The real challenge is longer-term forecasts?

Yes, the opportunity for progress is out there on the fringe of the predictability. As a benchmark, we are always looking at the point in time where our accuracy reaches 70 percent. In 1989, that number was around 5.8 days. Today, 18 years later, we are at a little over 7.5 days. Our 7.5 day forecast today is as good as our 5.8 day forecast back in 1989. The biggest factor is increased compute power: the more you have, the better your models. So we are governed by Moore’s Law. The number and speed of the CPUs, as well as the speed of the connections between them, are the limiting factor in our ability to produce more skillful systems.

So your software engineers can only be so clever in optimizing code.

There’s only so much blood you can get out of a stone―and in the end, this is all about computing speed.
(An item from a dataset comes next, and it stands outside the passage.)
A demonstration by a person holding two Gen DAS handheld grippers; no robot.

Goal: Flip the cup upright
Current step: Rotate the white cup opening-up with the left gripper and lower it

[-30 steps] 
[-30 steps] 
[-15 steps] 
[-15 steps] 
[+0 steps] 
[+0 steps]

We must have high reliability. We must generate our models on time. We are on a relatively fixed operating budget. With those constraints in mind, imagine you now want to double the resolution―moving from, say, a 60 to a 30 kilometer grid. That requires almost 10 times the computing power. So we are really dependent on hardware advances.

When you entered the field, were numeric models as important as they are now―versus traditional methods of forecasting?

By the time I started, the necessity for running models on computers was pretty much determined. But 20 years earlier, people said that computer models will never do as well as a forecaster. Well now we do very well indeed, and the role of forecaster has changed. Forecasters add value on top of our models by having the experience of knowing under what circumstances different models do the best.

As an institution, the Center has also taken that approach by using a technique called ensemble forecasting. We do multiple runs, each with slightly different initial conditions and, perhaps, different models. The approach makes sense given the chaotic dynamics of the atmosphere and because we are uncertain about a lot of the aspects of the prediction. We’re uncertain about the models because they are not 100 percent correct. We’re uncertain about defining the initial conditions because we can’t always observe them. And the atmosphere itself is chaotic, meaning that two solutions that start off almost the same will tend to grow apart.

Do researchers in the U.S., Europe and Asia look at each others’ code?

One of the very interesting facts about this business is that while we all have about the same skill in terms of forecast accuracy, almost none of the code is portable to each other’s forecast system without a lot of work. We have all spent years learning from the same research, but with independent ways of implementing that knowledge in actual code. In our case, we have more than 40 years of development history and millions of lines of code. So it’s not like we can very easily do a forklift upgrade of our code from another weather center.

I’m still surprised when a prediction of a California storm seven days out proves correct. I don’t think you guys don’t get enough credit.

We’ve come such a long, long way since the days when I sailed on Long Island Sound in the mid-60s. Today, I listen to the forecasts broadcast on NOAA [National Oceanic and Atmospheric Administration] radio, and they are right on, day after day. You go out more than four or five days, and you still get scenarios of what might happen with the weather, and a lot of those scenarios come to pass. Considering the importance of the weather in so many things, it’s a remarkable contribution.